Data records
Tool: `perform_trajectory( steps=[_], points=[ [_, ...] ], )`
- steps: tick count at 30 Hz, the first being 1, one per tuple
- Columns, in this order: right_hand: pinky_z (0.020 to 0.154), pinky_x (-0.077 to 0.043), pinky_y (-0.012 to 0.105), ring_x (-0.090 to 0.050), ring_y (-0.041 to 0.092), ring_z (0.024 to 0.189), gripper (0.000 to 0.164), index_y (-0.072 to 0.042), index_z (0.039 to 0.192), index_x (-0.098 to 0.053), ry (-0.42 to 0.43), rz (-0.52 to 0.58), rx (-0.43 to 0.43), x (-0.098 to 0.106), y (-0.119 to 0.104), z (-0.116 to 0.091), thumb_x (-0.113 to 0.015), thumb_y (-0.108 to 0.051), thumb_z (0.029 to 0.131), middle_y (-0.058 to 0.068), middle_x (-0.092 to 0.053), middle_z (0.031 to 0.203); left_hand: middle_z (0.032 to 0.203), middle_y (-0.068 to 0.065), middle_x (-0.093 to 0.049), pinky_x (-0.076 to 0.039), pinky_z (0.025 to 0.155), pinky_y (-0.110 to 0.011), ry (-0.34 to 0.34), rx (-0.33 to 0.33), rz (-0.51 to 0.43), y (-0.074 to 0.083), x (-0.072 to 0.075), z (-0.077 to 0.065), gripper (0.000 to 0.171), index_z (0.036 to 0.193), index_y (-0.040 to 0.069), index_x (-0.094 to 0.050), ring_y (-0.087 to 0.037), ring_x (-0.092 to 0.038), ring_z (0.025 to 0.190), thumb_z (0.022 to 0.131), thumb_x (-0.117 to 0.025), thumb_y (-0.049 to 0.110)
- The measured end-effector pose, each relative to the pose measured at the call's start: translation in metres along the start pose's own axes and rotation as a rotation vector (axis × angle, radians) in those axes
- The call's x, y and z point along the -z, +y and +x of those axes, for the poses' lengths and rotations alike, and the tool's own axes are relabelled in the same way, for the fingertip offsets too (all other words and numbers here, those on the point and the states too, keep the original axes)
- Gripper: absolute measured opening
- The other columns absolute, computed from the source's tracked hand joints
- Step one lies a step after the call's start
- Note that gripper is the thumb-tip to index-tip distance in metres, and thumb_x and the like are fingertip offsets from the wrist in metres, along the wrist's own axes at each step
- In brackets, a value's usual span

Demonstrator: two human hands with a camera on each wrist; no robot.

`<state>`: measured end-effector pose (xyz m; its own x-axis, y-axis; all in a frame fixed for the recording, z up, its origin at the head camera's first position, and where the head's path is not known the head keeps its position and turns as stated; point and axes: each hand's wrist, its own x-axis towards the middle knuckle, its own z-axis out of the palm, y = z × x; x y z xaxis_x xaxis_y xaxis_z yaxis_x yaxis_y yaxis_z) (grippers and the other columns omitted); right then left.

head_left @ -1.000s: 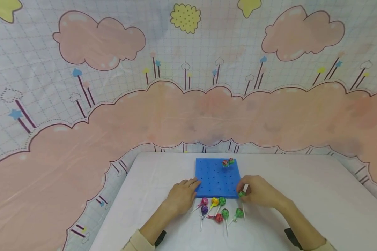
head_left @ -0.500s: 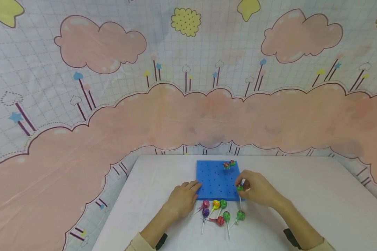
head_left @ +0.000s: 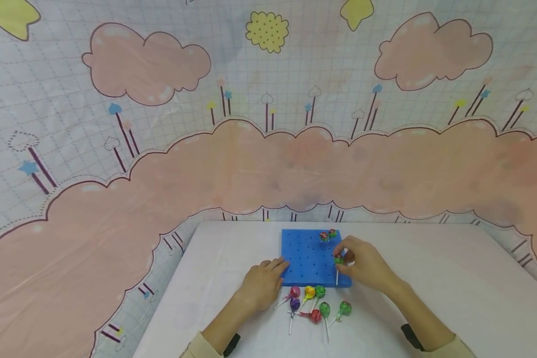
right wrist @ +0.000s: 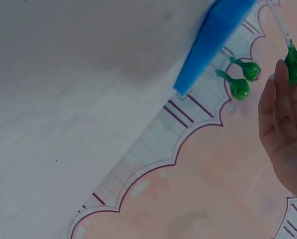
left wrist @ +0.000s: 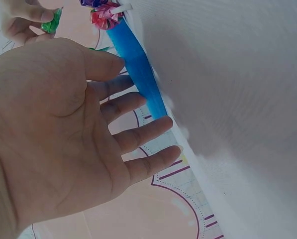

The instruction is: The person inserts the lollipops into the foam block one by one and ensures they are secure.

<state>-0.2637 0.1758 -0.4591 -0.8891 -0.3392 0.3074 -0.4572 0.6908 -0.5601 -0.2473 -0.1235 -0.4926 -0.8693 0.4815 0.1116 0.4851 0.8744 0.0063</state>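
A blue board (head_left: 302, 253) with rows of small holes lies on the white table. My right hand (head_left: 364, 261) pinches a green lollipop (head_left: 338, 260) by its wrapped head, stick pointing down over the board's right side. In the right wrist view the same green lollipop (right wrist: 296, 67) sits between the fingertips. My left hand (head_left: 260, 284) rests with straight fingers on the board's left edge; the left wrist view shows its palm (left wrist: 58, 129) with fingers spread. Two lollipops (head_left: 324, 236) stand upright in the board's back right corner.
Several loose lollipops lie in front of the board, among them a pink one (head_left: 295, 292), a purple one (head_left: 294, 304), a red one (head_left: 315, 316) and a green one (head_left: 345, 308). A patterned cloth backdrop (head_left: 268, 164) hangs behind the table (head_left: 429, 278).
My right hand has carried the green lollipop from the board's front right corner up and back over its right side. The left hand stays at the left edge.
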Motion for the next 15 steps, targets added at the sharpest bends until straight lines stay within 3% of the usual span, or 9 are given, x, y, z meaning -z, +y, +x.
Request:
perform_trajectory(
  steps=[6,15],
  points=[
    [0.083,-0.063,0.044,-0.068,0.016,0.093,0.03,-0.018,0.107,-0.072,0.078,0.03,0.035,-0.004,0.006,0.005,-0.086,-0.004,0.084,-0.004,-0.067,0.111,0.155,-0.005,-0.054,-0.053,0.105,-0.048,-0.002,-0.001,0.001,-0.001,-0.002,0.002,0.047,0.153,0.016,-0.054,-0.03,-0.057,0.135,0.108,-0.057,0.031],
    [0.086,-0.062,0.047,-0.073,0.018,0.093,0.029,-0.014,0.108,-0.072,0.197,-0.019,0.097,-0.006,0.015,0.013,-0.085,-0.003,0.085,-0.003,-0.069,0.113,0.154,-0.006,-0.055,-0.054,0.103,-0.05,0.024,-0.017,-0.012,-0.003,-0.007,0.002,0.046,0.152,0.015,-0.054,-0.03,-0.058,0.134,0.108,-0.055,0.029]
  ],
)
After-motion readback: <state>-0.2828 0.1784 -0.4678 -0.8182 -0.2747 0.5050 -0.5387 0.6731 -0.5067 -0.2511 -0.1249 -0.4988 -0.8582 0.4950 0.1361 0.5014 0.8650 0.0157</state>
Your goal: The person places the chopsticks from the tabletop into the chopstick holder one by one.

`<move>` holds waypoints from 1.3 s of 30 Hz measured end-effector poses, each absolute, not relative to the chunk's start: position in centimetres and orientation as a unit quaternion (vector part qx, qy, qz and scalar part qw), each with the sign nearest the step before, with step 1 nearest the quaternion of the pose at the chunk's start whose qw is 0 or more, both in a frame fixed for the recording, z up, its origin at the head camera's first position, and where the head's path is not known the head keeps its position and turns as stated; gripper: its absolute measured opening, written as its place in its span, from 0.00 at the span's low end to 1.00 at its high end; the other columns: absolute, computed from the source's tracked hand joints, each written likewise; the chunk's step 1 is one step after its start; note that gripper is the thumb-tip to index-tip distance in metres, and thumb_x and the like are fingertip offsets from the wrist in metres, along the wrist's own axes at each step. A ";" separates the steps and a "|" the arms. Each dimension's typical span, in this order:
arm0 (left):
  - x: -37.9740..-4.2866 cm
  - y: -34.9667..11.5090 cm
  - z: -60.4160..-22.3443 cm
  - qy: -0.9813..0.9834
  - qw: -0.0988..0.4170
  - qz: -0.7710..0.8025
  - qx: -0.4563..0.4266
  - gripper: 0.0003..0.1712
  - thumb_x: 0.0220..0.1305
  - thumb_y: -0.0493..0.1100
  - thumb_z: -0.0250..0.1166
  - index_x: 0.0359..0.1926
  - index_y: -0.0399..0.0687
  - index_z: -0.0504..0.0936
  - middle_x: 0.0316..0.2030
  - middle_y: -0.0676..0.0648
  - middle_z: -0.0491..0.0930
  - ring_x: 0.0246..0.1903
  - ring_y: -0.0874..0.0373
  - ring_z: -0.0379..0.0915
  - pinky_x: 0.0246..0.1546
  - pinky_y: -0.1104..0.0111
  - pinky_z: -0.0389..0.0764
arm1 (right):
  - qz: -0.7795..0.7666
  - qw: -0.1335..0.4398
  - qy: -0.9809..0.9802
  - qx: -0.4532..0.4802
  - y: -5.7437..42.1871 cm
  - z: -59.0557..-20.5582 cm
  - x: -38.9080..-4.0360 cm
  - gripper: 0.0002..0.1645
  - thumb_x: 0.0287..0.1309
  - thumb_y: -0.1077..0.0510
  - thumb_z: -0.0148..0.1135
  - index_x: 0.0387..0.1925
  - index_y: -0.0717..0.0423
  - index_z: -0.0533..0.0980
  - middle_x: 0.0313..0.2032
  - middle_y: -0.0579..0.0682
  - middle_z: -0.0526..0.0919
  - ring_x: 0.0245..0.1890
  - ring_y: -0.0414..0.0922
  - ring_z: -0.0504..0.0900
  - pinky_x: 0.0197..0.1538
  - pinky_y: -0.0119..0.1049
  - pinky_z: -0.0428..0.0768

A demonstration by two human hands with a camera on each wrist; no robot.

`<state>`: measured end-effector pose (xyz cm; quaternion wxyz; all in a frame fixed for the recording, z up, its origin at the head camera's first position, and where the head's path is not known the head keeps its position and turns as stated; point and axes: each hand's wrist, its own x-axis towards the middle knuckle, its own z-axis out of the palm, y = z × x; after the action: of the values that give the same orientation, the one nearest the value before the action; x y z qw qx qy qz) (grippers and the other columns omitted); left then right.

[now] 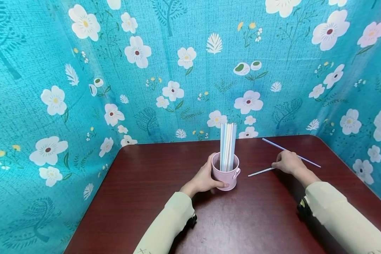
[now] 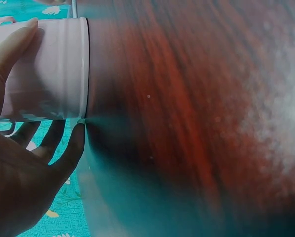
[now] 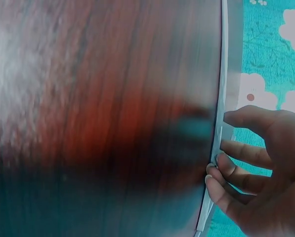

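Observation:
A small pink bucket (image 1: 223, 176) with a side handle stands upright on the table. My left hand (image 1: 202, 178) grips it from the left, thumb across the front; in the left wrist view the thumb and fingers (image 2: 72, 148) lie on opposite sides of it. Out of the bucket rises a bundle of thin pale blue and white sticks (image 1: 228, 146). To the right, my right hand (image 1: 288, 162) pinches a thin whitish stick (image 1: 260, 172) lying on the table. Its fingertips meet that stick (image 3: 221, 89) in the right wrist view. Behind this hand lies a light blue stick (image 1: 309, 161).
The dark reddish-brown table (image 1: 139, 197) has a glossy top. A turquoise flowered cloth (image 1: 177, 77) hangs behind it and along both sides, close to the table's edges.

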<state>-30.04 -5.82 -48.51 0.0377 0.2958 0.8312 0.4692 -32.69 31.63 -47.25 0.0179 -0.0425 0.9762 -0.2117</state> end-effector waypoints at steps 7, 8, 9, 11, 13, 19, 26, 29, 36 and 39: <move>-30.0 -5.8 -48.7 0.827 0.045 0.479 0.290 0.69 0.44 0.40 0.86 0.78 0.65 0.48 0.66 0.53 0.70 0.62 0.59 0.69 0.67 0.64 0.68 | -0.219 0.002 0.972 -0.088 30.3 -47.4 -32.4 0.10 0.53 0.58 0.73 0.25 0.60 0.80 0.21 0.49 0.79 0.25 0.47 0.74 0.29 0.40 0.72; -30.0 -5.8 -48.7 0.828 0.045 0.478 0.291 0.69 0.44 0.40 0.86 0.78 0.65 0.48 0.66 0.53 0.70 0.62 0.59 0.69 0.67 0.64 0.67 | -0.221 0.000 0.971 -0.091 30.1 -47.3 -32.4 0.10 0.53 0.59 0.73 0.25 0.60 0.79 0.21 0.48 0.78 0.25 0.46 0.74 0.29 0.40 0.72; -30.1 -5.8 -48.7 0.828 0.043 0.476 0.291 0.69 0.44 0.40 0.86 0.78 0.65 0.48 0.66 0.53 0.70 0.62 0.59 0.69 0.67 0.64 0.67 | -0.224 -0.003 0.970 -0.094 29.9 -47.3 -32.3 0.10 0.52 0.60 0.73 0.24 0.59 0.78 0.21 0.49 0.78 0.24 0.47 0.73 0.28 0.40 0.71; -30.1 -5.8 -48.7 0.829 0.042 0.474 0.292 0.69 0.44 0.39 0.86 0.78 0.65 0.48 0.66 0.53 0.70 0.62 0.60 0.69 0.67 0.64 0.67 | -0.227 -0.010 0.968 -0.102 29.7 -47.3 -32.2 0.11 0.51 0.61 0.74 0.24 0.59 0.76 0.21 0.49 0.76 0.25 0.47 0.73 0.29 0.40 0.70; -30.1 -5.9 -48.7 0.829 0.042 0.475 0.291 0.69 0.44 0.39 0.86 0.78 0.65 0.48 0.66 0.53 0.70 0.62 0.60 0.69 0.67 0.64 0.68 | -0.228 -0.019 0.967 -0.108 29.6 -47.3 -32.2 0.13 0.49 0.63 0.74 0.25 0.59 0.75 0.23 0.51 0.75 0.26 0.48 0.72 0.29 0.40 0.70; -30.0 -5.9 -48.6 0.826 0.042 0.481 0.292 0.69 0.44 0.39 0.86 0.78 0.65 0.48 0.66 0.53 0.70 0.62 0.60 0.69 0.67 0.64 0.68 | -0.222 -0.017 0.971 -0.087 29.6 -47.4 -32.8 0.20 0.45 0.64 0.75 0.36 0.70 0.74 0.28 0.58 0.76 0.30 0.53 0.74 0.34 0.46 0.75; -29.9 -5.8 -48.5 0.825 0.043 0.483 0.292 0.69 0.44 0.40 0.86 0.77 0.65 0.49 0.66 0.53 0.70 0.62 0.61 0.68 0.66 0.64 0.68 | -0.198 0.031 0.979 -0.034 29.3 -46.8 -33.1 0.15 0.56 0.63 0.69 0.31 0.70 0.72 0.25 0.61 0.76 0.26 0.53 0.77 0.31 0.44 0.78; -29.8 -5.8 -48.5 0.827 0.044 0.480 0.291 0.69 0.44 0.40 0.86 0.77 0.66 0.49 0.66 0.53 0.70 0.61 0.61 0.69 0.65 0.65 0.70 | -0.192 0.059 0.980 -0.017 29.3 -46.7 -33.4 0.14 0.61 0.62 0.64 0.24 0.66 0.73 0.20 0.57 0.78 0.21 0.49 0.78 0.27 0.40 0.77; -29.8 -5.8 -48.4 0.827 0.048 0.481 0.287 0.69 0.44 0.39 0.86 0.78 0.66 0.48 0.66 0.53 0.70 0.61 0.61 0.69 0.62 0.67 0.72 | -0.214 0.118 0.970 0.004 28.9 -46.1 -33.4 0.16 0.63 0.58 0.63 0.30 0.67 0.70 0.19 0.53 0.78 0.18 0.44 0.80 0.25 0.37 0.78; -29.8 -5.8 -48.4 0.829 0.047 0.479 0.286 0.69 0.44 0.39 0.86 0.78 0.66 0.48 0.66 0.53 0.70 0.61 0.61 0.69 0.62 0.66 0.72 | -0.229 0.133 0.964 0.004 28.7 -45.9 -33.4 0.17 0.63 0.59 0.64 0.34 0.70 0.68 0.18 0.53 0.77 0.18 0.45 0.79 0.24 0.37 0.79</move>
<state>-29.79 -5.85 -48.36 0.0475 0.2863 0.8287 0.4786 -33.36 28.72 -45.90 0.1335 0.0039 0.9642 -0.2290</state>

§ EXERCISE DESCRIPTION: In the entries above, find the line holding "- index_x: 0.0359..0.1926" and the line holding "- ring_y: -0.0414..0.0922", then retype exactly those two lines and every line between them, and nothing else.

§ WRITTEN ANSWER:
  - index_x: 0.0359..0.1926
  - index_y: -0.0399..0.0687
  - index_z: -0.0504..0.0936
  - middle_x: 0.0316..0.2030
  - middle_y: -0.0676..0.0648
  - middle_z: -0.0491..0.0930
  - ring_x: 0.0246..0.1903
  - ring_y: -0.0874..0.0373
  - ring_z: -0.0379..0.0915
  - pinky_x: 0.0246..0.1546
  - pinky_y: -0.1104..0.0111
  - pinky_z: -0.0389..0.0764
arm1 (right):
  - qz: -0.7795..0.7666
  - qw: -0.1335..0.4398
  - qy: -0.9809..0.9802
  - qx: -0.4532..0.4802
  - y: -5.7437..42.1871 cm
  - z: -59.0557..-20.5582 cm
  - x: -38.9080..-4.0360 cm
  - gripper: 0.0002..0.1645
  - thumb_x: 0.0287..0.1309
  - thumb_y: -0.1077..0.0510
  - thumb_z: -0.0148..0.1135
  - index_x: 0.0387..0.1925
  - index_y: -0.0717..0.0423
  - index_z: -0.0533..0.0980
  - middle_x: 0.0313..0.2032
  - middle_y: -0.0579..0.0682
  - middle_z: -0.0526..0.0919
  - ring_x: 0.0245..0.1890
  - ring_y: -0.0414..0.0922

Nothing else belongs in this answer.